◆ Activity ◆
Go through the data line by line and count the lines that hold "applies". Reply with the total only.

◆ Provided information ◆
================================

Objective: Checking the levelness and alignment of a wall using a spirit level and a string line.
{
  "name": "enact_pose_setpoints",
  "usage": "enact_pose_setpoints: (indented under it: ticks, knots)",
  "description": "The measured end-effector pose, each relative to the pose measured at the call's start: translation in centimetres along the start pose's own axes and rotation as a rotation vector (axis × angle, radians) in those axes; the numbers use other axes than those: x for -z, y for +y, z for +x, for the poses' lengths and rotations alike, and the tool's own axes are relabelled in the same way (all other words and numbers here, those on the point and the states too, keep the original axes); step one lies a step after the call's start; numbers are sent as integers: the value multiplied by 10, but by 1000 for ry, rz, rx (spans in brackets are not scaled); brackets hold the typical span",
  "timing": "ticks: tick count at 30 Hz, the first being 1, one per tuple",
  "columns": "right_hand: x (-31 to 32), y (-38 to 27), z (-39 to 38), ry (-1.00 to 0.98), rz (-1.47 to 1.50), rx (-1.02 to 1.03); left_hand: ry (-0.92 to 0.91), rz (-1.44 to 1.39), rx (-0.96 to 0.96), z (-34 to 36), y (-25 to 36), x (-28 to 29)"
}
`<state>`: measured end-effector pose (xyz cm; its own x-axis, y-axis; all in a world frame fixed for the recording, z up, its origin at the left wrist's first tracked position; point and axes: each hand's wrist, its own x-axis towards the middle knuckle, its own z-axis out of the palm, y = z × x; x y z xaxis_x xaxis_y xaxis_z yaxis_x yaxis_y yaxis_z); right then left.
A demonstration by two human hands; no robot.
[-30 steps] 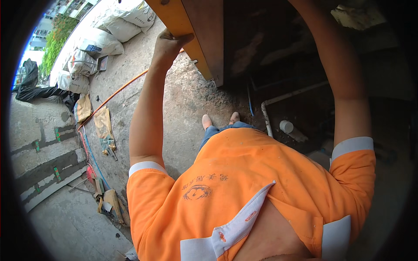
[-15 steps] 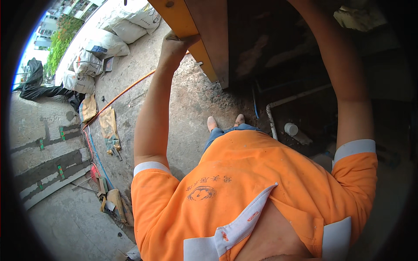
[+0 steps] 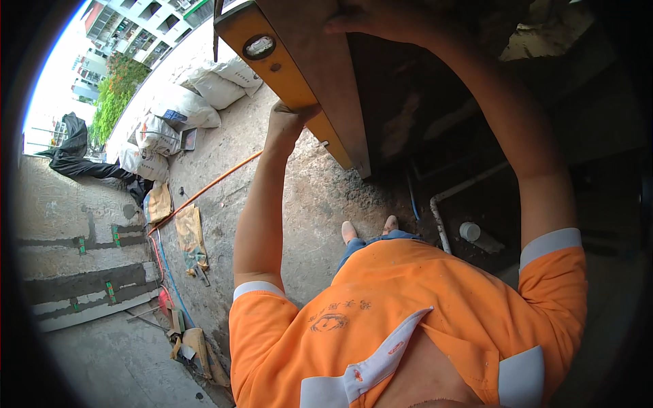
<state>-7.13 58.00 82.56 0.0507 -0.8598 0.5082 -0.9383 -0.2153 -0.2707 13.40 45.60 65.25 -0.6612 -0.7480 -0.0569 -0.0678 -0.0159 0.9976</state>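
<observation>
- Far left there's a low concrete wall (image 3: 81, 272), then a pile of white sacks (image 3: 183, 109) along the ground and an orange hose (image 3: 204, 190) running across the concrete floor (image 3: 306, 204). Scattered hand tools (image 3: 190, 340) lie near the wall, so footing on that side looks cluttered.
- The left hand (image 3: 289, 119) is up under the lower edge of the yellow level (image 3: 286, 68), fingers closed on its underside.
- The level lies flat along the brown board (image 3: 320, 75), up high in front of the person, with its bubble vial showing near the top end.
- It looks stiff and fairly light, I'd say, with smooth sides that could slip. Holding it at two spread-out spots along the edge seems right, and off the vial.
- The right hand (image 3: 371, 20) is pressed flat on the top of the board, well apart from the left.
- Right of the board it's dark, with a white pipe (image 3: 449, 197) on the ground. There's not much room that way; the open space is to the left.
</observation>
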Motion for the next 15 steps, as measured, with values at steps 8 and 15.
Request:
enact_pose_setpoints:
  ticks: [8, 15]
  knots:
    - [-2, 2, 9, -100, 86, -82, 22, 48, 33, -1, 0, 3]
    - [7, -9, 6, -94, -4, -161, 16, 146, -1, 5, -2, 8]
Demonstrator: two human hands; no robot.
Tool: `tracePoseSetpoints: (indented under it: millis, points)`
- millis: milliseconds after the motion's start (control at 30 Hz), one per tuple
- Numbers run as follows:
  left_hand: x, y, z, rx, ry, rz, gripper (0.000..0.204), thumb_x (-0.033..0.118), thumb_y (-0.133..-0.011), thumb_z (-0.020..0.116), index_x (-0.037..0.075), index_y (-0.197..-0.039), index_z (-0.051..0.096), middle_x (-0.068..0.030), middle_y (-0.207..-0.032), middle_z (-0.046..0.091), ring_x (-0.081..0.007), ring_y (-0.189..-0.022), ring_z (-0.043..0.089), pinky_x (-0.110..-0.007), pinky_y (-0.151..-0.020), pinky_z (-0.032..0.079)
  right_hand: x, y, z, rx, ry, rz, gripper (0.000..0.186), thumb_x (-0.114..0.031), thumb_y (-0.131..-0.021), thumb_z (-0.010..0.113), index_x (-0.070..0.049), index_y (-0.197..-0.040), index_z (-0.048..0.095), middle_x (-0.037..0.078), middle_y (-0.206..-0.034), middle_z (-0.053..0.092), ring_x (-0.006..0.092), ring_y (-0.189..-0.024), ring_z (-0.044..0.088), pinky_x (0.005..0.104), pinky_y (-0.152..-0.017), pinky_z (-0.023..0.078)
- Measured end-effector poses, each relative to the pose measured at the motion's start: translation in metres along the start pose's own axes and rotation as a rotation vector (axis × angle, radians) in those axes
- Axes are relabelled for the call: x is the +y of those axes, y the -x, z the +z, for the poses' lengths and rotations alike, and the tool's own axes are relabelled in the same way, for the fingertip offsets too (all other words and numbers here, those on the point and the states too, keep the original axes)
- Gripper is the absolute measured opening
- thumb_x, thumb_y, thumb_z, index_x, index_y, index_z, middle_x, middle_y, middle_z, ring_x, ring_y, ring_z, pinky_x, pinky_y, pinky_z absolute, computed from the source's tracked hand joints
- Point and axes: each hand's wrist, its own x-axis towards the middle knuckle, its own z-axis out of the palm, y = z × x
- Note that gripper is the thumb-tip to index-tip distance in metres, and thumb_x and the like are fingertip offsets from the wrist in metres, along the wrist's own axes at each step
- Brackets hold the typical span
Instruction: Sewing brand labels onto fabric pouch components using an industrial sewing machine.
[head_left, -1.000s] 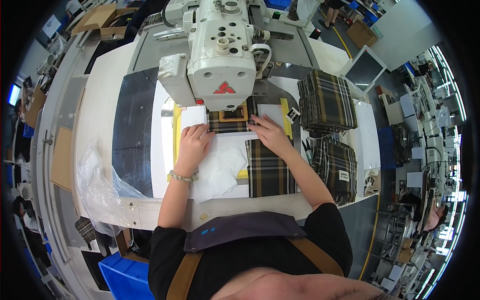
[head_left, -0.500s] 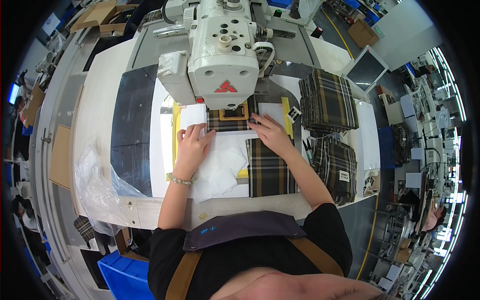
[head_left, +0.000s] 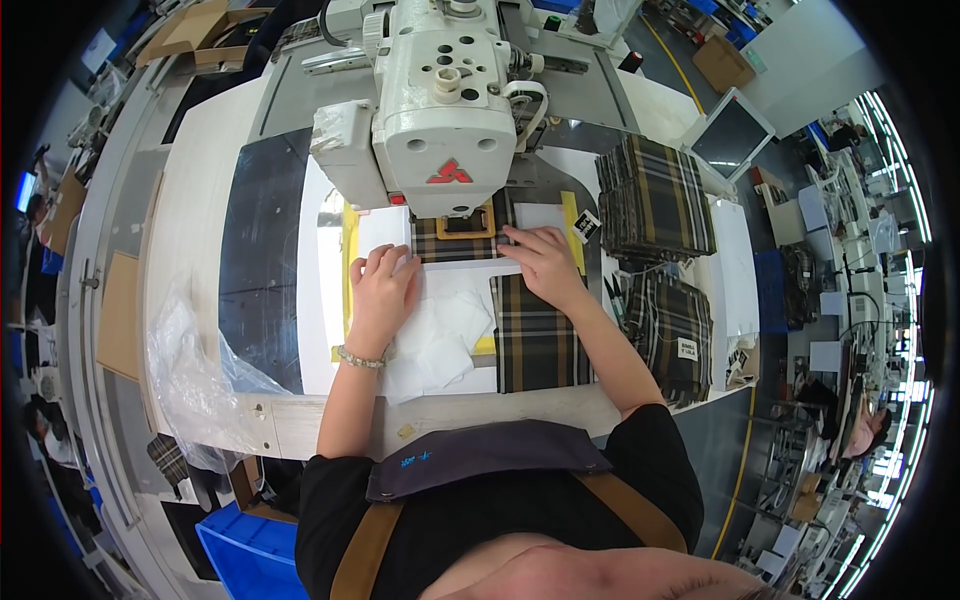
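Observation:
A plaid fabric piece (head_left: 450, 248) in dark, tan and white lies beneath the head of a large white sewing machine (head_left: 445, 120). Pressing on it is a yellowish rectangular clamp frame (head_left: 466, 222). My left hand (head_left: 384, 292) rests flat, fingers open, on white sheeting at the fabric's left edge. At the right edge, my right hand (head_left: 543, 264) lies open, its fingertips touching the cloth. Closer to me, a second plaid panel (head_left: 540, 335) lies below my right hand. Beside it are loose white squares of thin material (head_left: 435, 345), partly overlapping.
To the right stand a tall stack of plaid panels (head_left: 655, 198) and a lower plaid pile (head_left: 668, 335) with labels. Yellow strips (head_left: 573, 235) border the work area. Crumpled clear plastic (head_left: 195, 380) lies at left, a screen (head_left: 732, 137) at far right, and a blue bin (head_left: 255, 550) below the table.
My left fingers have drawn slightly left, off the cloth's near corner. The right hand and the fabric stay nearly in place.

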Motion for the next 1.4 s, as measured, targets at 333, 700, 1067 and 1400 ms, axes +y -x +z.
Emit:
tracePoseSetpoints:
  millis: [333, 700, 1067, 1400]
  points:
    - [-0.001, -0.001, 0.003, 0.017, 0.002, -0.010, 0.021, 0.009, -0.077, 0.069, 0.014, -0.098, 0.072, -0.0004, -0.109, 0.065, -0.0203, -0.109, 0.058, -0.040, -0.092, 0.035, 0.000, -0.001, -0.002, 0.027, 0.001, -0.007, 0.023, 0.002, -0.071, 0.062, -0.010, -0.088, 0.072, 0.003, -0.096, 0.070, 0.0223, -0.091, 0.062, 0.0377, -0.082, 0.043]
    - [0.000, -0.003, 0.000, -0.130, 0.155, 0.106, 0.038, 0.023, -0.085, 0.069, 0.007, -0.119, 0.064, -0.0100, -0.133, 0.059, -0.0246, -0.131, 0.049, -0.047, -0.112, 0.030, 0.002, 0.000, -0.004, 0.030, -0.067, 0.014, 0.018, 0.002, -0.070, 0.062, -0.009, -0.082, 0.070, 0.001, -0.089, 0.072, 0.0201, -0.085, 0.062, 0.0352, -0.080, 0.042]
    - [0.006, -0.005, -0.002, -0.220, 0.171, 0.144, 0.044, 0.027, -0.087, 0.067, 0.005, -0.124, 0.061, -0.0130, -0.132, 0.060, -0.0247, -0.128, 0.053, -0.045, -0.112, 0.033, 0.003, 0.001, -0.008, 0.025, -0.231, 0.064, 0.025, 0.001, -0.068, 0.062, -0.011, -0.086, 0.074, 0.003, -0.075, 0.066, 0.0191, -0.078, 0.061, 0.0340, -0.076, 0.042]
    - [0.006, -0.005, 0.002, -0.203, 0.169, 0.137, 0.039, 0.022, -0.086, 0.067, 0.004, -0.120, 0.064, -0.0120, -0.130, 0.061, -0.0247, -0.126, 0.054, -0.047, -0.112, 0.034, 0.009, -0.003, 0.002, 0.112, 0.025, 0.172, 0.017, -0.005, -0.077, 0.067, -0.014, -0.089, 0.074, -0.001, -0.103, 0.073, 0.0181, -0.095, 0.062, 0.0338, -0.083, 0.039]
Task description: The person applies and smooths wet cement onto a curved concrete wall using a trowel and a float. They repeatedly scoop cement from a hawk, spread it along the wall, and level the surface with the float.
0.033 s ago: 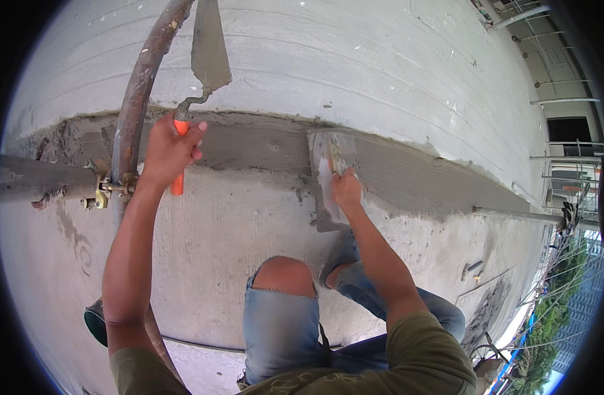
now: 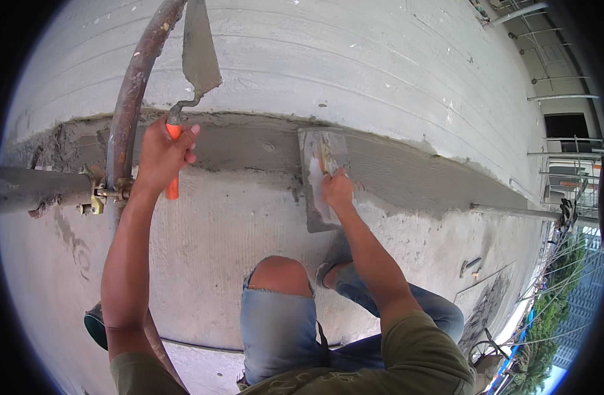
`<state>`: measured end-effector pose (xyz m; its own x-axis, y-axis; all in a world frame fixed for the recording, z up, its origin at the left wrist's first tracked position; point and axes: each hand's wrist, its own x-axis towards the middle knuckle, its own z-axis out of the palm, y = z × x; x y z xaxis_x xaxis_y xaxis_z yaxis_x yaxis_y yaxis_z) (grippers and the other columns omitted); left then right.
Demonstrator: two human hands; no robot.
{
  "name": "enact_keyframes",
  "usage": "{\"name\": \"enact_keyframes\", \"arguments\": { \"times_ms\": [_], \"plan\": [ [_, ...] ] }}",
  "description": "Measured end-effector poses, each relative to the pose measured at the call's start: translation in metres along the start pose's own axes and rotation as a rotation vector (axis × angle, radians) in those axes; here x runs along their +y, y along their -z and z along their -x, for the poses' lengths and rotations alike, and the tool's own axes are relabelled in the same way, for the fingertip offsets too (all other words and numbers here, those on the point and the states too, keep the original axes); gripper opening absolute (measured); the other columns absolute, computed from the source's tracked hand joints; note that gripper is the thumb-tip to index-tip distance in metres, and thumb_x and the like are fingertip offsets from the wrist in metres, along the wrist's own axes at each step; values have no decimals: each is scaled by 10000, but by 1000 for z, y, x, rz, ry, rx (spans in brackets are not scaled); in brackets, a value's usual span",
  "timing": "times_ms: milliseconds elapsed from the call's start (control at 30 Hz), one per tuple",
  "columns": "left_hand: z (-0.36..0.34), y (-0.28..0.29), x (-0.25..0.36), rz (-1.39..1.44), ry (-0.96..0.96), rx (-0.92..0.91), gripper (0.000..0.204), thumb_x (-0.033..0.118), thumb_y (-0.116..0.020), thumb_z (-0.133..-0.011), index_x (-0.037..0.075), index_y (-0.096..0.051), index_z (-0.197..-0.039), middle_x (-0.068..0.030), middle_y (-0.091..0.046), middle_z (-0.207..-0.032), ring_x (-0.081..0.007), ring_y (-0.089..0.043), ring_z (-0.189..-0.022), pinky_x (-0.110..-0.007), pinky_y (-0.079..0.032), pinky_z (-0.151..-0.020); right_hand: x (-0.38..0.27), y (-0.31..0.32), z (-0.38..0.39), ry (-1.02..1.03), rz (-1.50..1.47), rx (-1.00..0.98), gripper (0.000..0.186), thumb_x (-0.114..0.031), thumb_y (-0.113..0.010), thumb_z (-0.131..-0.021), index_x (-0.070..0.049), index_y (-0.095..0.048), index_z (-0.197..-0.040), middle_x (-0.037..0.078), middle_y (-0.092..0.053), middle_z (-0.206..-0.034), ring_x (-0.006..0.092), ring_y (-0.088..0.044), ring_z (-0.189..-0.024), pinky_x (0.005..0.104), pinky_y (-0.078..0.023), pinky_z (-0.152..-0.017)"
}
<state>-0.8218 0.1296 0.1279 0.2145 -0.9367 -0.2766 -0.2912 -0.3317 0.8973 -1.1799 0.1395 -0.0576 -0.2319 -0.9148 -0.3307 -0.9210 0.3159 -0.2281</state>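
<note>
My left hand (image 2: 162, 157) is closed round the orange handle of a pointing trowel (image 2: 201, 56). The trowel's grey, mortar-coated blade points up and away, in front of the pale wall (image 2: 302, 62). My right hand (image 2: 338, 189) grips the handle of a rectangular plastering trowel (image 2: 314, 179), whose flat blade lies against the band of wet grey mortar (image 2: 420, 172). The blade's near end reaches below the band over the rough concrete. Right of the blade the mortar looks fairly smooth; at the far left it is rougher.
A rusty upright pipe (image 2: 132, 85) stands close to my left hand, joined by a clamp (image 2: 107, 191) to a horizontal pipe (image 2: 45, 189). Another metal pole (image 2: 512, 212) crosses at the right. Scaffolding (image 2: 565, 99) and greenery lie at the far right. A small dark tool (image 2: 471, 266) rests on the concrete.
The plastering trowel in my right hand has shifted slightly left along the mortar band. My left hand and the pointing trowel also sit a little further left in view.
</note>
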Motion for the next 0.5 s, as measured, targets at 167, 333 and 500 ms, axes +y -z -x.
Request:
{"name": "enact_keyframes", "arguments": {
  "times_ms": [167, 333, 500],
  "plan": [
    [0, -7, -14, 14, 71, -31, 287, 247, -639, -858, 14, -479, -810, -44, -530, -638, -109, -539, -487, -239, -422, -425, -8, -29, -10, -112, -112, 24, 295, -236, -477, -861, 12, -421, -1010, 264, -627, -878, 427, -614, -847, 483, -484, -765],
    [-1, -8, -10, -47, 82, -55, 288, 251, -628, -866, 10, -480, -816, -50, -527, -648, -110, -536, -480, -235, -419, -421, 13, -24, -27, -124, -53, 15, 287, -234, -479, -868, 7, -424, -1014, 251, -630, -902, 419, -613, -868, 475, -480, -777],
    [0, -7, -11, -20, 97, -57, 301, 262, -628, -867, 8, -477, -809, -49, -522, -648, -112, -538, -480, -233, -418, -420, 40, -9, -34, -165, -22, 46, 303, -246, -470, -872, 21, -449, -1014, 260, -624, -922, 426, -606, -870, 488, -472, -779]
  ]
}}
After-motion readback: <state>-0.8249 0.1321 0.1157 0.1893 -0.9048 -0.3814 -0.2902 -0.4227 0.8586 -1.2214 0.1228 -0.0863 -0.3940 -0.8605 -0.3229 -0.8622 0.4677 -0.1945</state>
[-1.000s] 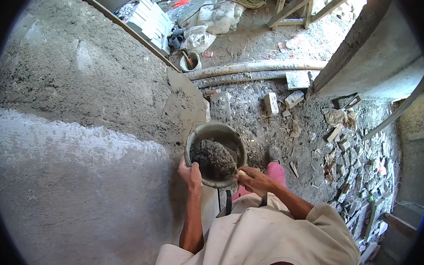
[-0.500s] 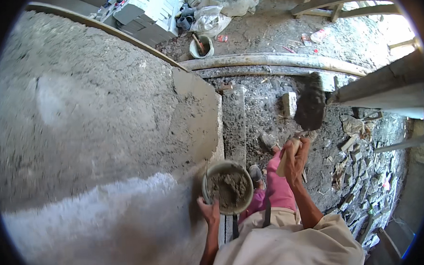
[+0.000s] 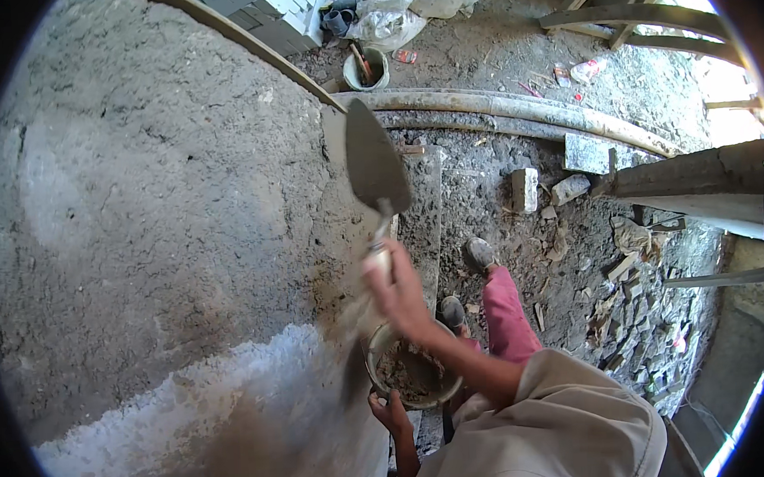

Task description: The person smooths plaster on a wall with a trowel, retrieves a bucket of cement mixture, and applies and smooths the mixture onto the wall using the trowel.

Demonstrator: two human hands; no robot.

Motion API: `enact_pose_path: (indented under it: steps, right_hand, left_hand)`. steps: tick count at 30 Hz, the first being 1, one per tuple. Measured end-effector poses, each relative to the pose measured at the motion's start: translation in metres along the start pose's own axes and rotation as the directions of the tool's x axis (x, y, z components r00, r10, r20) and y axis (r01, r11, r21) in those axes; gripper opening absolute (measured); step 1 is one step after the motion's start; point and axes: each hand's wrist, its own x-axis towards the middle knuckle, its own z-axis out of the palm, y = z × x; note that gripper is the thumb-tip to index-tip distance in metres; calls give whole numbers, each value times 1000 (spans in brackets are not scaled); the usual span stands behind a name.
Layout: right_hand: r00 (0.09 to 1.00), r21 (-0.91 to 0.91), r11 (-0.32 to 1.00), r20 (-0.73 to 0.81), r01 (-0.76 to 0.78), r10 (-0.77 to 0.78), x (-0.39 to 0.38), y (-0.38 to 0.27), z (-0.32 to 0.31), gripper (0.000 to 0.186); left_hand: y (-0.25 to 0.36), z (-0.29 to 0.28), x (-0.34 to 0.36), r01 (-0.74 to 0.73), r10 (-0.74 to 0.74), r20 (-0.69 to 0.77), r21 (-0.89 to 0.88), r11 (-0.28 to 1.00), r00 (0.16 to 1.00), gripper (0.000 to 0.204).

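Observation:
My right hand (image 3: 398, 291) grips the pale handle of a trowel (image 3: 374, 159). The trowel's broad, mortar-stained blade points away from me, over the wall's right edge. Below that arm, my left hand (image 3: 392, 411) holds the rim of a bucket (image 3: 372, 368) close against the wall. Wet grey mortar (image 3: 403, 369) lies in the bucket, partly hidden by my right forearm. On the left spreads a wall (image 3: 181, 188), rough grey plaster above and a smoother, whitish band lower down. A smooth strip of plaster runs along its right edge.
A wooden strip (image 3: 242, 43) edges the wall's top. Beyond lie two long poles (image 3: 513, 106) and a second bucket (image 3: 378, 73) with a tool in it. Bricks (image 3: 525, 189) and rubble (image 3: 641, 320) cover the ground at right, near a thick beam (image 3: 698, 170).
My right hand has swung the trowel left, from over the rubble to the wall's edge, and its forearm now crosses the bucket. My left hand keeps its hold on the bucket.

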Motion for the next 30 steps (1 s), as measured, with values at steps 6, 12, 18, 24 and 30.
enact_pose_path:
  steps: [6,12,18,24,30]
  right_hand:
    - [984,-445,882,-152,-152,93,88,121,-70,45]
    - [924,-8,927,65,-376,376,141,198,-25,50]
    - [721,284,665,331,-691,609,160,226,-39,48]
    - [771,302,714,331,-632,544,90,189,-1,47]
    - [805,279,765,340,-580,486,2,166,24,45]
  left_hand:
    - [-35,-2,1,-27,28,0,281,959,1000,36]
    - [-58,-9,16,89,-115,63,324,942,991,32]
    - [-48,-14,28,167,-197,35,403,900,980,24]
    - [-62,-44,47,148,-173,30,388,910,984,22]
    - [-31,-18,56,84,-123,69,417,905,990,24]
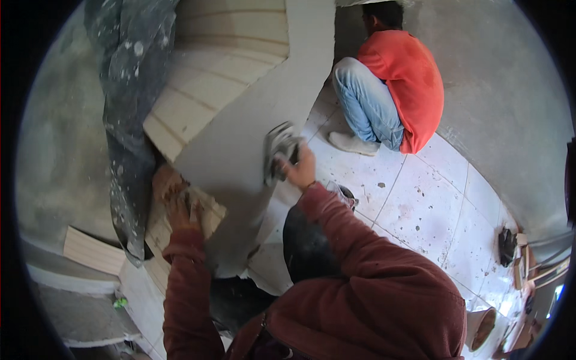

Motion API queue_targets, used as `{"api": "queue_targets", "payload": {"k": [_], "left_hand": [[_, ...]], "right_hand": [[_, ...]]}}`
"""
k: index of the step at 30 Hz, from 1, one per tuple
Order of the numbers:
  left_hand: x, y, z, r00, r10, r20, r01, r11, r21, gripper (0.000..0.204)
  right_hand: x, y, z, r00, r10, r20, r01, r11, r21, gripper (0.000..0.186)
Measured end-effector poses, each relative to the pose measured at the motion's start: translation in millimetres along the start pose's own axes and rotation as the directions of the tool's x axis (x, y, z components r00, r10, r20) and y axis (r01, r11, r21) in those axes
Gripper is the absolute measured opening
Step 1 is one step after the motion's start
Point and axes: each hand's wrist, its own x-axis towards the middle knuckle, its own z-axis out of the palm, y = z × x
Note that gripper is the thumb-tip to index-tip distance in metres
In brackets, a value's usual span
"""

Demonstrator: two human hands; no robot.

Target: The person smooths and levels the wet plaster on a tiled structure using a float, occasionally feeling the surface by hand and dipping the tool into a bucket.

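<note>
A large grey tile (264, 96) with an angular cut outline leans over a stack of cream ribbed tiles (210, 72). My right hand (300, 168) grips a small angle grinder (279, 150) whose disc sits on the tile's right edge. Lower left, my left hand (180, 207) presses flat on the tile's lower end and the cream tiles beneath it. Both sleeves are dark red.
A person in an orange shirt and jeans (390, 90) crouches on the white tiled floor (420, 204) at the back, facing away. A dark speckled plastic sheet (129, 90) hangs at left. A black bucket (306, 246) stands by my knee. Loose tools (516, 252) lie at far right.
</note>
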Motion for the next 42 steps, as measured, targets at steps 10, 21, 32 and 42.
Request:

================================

◆ Completed exercise ◆
2